**Your task**
Which lines in the material below contain the word "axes"? Copy each of them.
<<<<
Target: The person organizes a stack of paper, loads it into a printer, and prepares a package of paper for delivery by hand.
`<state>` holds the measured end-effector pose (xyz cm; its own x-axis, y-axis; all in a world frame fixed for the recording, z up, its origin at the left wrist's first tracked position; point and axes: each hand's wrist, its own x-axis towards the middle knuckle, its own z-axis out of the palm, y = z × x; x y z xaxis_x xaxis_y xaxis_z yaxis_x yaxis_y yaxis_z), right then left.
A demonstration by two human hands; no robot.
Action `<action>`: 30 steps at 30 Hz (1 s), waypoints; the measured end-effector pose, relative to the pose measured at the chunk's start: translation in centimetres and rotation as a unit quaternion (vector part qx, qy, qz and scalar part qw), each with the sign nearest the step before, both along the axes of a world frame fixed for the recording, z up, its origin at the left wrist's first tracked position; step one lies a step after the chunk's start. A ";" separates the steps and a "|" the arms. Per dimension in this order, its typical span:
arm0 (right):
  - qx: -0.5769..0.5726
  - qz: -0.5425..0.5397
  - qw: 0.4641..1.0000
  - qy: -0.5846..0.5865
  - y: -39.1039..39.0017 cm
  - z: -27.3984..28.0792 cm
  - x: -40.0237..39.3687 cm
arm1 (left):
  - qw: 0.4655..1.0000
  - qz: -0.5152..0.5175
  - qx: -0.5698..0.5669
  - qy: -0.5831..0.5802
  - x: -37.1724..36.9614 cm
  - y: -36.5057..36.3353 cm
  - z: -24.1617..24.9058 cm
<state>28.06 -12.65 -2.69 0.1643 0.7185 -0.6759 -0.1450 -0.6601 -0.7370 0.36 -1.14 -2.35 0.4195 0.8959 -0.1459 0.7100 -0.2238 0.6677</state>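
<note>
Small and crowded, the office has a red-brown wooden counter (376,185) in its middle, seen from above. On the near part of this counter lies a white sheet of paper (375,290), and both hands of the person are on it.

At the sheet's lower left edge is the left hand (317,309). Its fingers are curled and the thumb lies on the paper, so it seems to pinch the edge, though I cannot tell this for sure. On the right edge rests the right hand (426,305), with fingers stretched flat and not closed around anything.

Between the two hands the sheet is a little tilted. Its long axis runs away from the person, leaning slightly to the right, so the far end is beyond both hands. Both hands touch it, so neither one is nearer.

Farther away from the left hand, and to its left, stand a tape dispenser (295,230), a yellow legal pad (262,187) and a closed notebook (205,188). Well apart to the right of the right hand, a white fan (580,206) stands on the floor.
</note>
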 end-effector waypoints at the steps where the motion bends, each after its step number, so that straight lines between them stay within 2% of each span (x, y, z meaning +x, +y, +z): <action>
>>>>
**Answer space**
`<state>` holds the measured end-effector pose (xyz cm; its own x-axis, y-axis; all in a world frame fixed for the recording, z up, its origin at the left wrist's first tracked position; point and axes: each hand's wrist, its own x-axis towards the middle knuckle, its own z-axis out of the palm, y = z × x; x y z xaxis_x xaxis_y xaxis_z yaxis_x yaxis_y yaxis_z), right then left.
Action `<action>`: 30 steps at 30 Hz (1 s), waypoints; the measured end-effector pose, relative to the pose measured at the chunk's start: translation in centimetres and rotation as a unit quaternion (vector part qx, qy, qz and scalar part qw), each with the sign nearest the step before, both along the axes of a world frame fixed for the recording, z up, its origin at the left wrist's first tracked position; step one lies a step after the chunk's start. A ";" separates the steps and a "|" the arms. Per dimension in this order, its typical span:

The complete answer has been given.